Task requirements:
Copy the records out again in full, keeping them identical.

(Records from a collection)
━━━
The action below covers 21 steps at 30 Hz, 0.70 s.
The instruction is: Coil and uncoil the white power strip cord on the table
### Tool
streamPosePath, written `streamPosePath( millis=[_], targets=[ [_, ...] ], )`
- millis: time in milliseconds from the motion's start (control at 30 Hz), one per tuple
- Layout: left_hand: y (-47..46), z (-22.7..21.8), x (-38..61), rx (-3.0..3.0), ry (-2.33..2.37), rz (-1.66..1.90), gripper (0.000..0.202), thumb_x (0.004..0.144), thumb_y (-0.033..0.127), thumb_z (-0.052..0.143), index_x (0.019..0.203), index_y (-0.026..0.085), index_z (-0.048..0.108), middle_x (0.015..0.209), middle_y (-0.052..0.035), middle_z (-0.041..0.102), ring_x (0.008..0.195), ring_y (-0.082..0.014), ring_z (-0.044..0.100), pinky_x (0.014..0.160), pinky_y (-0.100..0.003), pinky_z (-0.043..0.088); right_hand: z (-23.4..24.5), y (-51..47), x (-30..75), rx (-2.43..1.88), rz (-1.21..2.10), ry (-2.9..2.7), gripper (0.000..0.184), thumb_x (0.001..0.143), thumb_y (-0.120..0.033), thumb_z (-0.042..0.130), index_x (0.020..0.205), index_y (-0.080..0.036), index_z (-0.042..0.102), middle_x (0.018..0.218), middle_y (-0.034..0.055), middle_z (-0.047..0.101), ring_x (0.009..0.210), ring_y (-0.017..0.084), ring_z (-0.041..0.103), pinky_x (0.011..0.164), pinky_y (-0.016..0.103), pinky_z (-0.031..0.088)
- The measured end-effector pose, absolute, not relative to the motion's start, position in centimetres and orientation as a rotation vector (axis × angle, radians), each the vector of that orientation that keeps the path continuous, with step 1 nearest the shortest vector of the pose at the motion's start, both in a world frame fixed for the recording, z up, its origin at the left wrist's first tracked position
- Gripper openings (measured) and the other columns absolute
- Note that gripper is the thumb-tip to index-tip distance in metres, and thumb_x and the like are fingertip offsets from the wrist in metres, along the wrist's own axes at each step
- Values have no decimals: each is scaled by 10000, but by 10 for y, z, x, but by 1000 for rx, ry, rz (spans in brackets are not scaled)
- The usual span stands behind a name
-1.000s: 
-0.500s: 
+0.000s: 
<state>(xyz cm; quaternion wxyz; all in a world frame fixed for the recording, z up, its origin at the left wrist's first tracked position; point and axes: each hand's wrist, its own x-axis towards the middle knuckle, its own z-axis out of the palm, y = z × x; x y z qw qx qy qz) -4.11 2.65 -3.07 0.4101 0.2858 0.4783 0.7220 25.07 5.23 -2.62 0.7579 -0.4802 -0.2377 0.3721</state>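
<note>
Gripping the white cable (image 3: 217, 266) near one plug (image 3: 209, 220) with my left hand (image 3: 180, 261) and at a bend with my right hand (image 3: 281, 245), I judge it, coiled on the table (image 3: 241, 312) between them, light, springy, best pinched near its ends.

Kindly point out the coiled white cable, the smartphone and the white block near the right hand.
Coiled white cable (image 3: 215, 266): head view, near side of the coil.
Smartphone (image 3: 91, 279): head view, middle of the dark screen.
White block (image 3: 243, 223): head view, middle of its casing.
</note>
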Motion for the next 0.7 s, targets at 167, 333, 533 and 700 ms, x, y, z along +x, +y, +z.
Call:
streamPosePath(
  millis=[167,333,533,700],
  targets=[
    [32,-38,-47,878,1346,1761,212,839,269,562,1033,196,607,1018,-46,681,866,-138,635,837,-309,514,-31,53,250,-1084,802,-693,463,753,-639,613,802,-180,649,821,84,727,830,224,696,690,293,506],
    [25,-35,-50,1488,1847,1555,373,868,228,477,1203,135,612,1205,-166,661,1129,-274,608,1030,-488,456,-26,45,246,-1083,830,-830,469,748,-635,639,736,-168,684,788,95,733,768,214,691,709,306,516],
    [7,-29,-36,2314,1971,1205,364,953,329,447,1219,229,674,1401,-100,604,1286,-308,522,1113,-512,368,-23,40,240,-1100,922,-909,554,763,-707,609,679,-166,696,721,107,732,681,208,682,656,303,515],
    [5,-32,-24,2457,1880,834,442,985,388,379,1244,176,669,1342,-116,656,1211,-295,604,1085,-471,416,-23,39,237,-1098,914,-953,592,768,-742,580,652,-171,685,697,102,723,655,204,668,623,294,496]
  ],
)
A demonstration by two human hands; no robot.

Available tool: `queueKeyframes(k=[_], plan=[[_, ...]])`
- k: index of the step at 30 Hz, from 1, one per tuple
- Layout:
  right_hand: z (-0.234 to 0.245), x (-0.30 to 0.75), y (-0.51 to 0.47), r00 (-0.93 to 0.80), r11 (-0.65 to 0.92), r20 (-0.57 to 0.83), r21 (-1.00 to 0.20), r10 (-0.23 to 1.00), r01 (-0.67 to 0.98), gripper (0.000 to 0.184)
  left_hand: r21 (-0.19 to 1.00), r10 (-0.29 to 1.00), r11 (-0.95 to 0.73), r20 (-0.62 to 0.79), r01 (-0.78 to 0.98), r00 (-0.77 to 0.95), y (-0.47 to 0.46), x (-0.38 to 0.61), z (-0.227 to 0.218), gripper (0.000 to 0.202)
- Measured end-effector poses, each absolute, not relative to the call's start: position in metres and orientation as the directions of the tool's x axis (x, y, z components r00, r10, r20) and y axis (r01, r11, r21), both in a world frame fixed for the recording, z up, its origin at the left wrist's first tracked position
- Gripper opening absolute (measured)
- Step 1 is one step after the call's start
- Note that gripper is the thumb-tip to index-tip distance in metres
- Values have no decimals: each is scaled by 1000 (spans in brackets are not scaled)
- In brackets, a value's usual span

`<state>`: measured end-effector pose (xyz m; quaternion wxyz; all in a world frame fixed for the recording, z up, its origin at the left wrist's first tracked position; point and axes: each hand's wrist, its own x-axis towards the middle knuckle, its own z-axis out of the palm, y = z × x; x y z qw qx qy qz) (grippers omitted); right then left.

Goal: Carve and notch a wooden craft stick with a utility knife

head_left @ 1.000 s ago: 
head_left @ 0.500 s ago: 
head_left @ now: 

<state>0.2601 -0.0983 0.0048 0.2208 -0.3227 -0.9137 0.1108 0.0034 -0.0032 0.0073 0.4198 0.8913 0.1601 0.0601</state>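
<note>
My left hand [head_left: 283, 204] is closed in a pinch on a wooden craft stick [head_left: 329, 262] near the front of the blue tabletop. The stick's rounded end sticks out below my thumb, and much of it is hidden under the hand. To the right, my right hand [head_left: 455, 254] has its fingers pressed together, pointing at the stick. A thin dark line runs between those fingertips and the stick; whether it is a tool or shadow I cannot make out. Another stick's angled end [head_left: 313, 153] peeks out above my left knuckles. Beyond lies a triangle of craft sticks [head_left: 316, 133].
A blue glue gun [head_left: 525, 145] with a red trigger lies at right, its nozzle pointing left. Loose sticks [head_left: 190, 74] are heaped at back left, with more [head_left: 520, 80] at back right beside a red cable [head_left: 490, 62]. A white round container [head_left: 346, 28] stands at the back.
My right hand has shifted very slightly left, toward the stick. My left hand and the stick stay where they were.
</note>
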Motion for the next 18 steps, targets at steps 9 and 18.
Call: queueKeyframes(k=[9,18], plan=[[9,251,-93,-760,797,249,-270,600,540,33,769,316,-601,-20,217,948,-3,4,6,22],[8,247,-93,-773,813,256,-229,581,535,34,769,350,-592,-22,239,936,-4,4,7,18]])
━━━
Exercise response:
The action below covers 21 steps at 30 Hz, 0.70 s.
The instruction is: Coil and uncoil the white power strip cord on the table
### Tool
streamPosePath, written `streamPosePath( millis=[_], targets=[ [_, ...] ], )`
- millis: time in milliseconds from the motion's start (control at 30 Hz), one per tuple
- Layout: left_hand: y (-47..46), z (-22.7..21.8), x (-38..61), rx (-3.0..3.0), ry (-2.33..2.37), rz (-1.66..1.90), gripper (0.000..0.202), thumb_x (0.004..0.144), thumb_y (-0.033..0.127), thumb_z (-0.052..0.143), index_x (0.019..0.203), index_y (-0.026..0.085), index_z (-0.048..0.108), middle_x (0.015..0.209), middle_y (-0.052..0.035), middle_z (-0.041..0.102), ring_x (0.008..0.195), ring_y (-0.082..0.014), ring_z (-0.044..0.100), pinky_x (0.014..0.160), pinky_y (-0.100..0.003), pinky_z (-0.043..0.088); right_hand: z (-23.4..24.5), y (-51..47), x (-30..75), rx (-2.43..1.88), rz (-1.21..2.10), ry (-2.9..2.7), gripper (0.000..0.184), thumb_x (0.001..0.143), thumb_y (-0.120..0.033), thumb_z (-0.042..0.130), index_x (0.020..0.205), index_y (-0.080..0.036), index_z (-0.042..0.102), middle_x (0.018..0.218), middle_y (-0.034..0.055), middle_z (-0.047..0.101), ring_x (0.009..0.210), ring_y (-0.017..0.084), ring_z (-0.041..0.103), pinky_x (0.011..0.164), pinky_y (-0.016..0.103), pinky_z (-0.031..0.088)
- The measured end-effector pose, absolute, not relative to the motion's start, position in centimetres and orientation as a rotation vector (axis × angle, radians), each the vector of that orientation that keeps the path continuous, with step 1 nearest the shortest vector of the pose at the motion's start, both in a world frame fixed for the recording, z up, its origin at the left wrist's first tracked position
- Gripper openings (measured) and the other columns absolute
- Note that gripper is the thumb-tip to index-tip distance in metres, and thumb_x and the like are fingertip offsets from the wrist in metres, along the wrist's own axes at each step
- Values have no decimals: each is scaled by 10000, but by 10 for y, z, x, but by 1000 for rx, ry, rz (spans in brackets are not scaled)
- The usual span stands behind a name
-1.000s: 
-0.500s: 
+0.000s: 
<state>(xyz cm; quaternion wxyz; all in a world frame fixed for the recording, z up, its origin at the left wrist's first tracked position; point and axes: each hand's wrist, its own x-axis towards the middle knuckle, its own z-axis out of the palm, y = z × x; x y z qw qx qy qz) -4.11 2.65 -3.07 0.4101 0.2858 0.4783 0.7220 25.07 5.23 -2.62 0.7579 -0.4802 -0.2377 0.3721</state>
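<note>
Gripping the white cable (image 3: 217, 266) near one plug (image 3: 209, 220) with my left hand (image 3: 180, 261) and at a bend with my right hand (image 3: 281, 245), I judge it, coiled on the table (image 3: 241, 312) between them, light, springy, best pinched near its ends.

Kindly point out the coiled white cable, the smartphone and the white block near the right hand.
Coiled white cable (image 3: 215, 266): head view, near side of the coil.
Smartphone (image 3: 91, 279): head view, middle of the dark screen.
White block (image 3: 243, 223): head view, middle of its casing.
</note>
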Motion for the next 0.7 s, targets at 167, 333, 533 and 700 ms, x, y, z along +x, +y, +z.
Call:
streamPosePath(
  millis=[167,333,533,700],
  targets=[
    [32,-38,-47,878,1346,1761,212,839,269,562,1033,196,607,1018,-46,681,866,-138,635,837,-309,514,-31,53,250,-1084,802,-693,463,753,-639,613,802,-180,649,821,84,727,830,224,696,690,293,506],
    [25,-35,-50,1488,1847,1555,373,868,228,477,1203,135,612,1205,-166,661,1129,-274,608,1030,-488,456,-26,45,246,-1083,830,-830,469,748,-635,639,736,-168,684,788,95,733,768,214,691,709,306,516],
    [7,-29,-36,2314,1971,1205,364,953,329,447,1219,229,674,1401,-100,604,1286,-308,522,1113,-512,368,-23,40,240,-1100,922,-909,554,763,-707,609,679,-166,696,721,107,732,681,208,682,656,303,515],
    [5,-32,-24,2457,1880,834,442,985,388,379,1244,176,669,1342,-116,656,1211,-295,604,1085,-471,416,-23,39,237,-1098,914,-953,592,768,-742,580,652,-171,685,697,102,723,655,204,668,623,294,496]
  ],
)
A demonstration by two human hands; no robot.

Available tool: `queueKeyframes(k=[_], plan=[[_, ...]])`
- k: index of the step at 30 Hz, from 1, one per tuple
- Layout:
  right_hand: z (-0.234 to 0.245), x (-0.30 to 0.75), y (-0.51 to 0.47), r00 (-0.93 to 0.80), r11 (-0.65 to 0.92), r20 (-0.57 to 0.83), r21 (-1.00 to 0.20), r10 (-0.23 to 1.00), r01 (-0.67 to 0.98), gripper (0.000 to 0.184)
  left_hand: r21 (-0.19 to 1.00), r10 (-0.29 to 1.00), r11 (-0.95 to 0.73), r20 (-0.62 to 0.79), r01 (-0.78 to 0.98), r00 (-0.77 to 0.95), y (-0.47 to 0.46), x (-0.38 to 0.61), z (-0.227 to 0.218), gripper (0.000 to 0.202)
- Measured end-effector poses, each absolute, not relative to the call's start: position in metres and orientation as the directions of the tool's x axis (x, y, z components r00, r10, r20) and y axis (r01, r11, r21), both in a world frame fixed for the recording, z up, its origin at the left wrist's first tracked position
- Gripper opening absolute (measured)
- Step 1 is one step after the call's start
- Note that gripper is the thumb-tip to index-tip distance in metres
- Values have no decimals: each is scaled by 1000 (spans in brackets are not scaled)
- In brackets, a value's usual span

`<state>`: measured end-effector pose (xyz m; quaternion wxyz; all in a world frame fixed for the recording, z up, its origin at the left wrist's first tracked position; point and axes: each hand's wrist, its own x-axis towards the middle knuckle, its own z-axis out of the palm, y = z × x; x y z qw qx qy qz) (grippers omitted); right then left.

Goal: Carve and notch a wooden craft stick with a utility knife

head_left @ 1.000 s ago: 
head_left @ 0.500 s ago: 
head_left @ now: 

<state>0.2601 -0.0983 0.0048 0.2208 -0.3227 -0.9137 0.1108 0.0034 -0.0032 0.0073 0.4198 0.8913 0.1601 0.0601</state>
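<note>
My left hand [head_left: 283, 204] is closed in a pinch on a wooden craft stick [head_left: 329, 262] near the front of the blue tabletop. The stick's rounded end sticks out below my thumb, and much of it is hidden under the hand. To the right, my right hand [head_left: 455, 254] has its fingers pressed together, pointing at the stick. A thin dark line runs between those fingertips and the stick; whether it is a tool or shadow I cannot make out. Another stick's angled end [head_left: 313, 153] peeks out above my left knuckles. Beyond lies a triangle of craft sticks [head_left: 316, 133].
A blue glue gun [head_left: 525, 145] with a red trigger lies at right, its nozzle pointing left. Loose sticks [head_left: 190, 74] are heaped at back left, with more [head_left: 520, 80] at back right beside a red cable [head_left: 490, 62]. A white round container [head_left: 346, 28] stands at the back.
My right hand has shifted very slightly left, toward the stick. My left hand and the stick stay where they were.
</note>
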Motion for the next 18 steps, targets at steps 9 and 18.
Call: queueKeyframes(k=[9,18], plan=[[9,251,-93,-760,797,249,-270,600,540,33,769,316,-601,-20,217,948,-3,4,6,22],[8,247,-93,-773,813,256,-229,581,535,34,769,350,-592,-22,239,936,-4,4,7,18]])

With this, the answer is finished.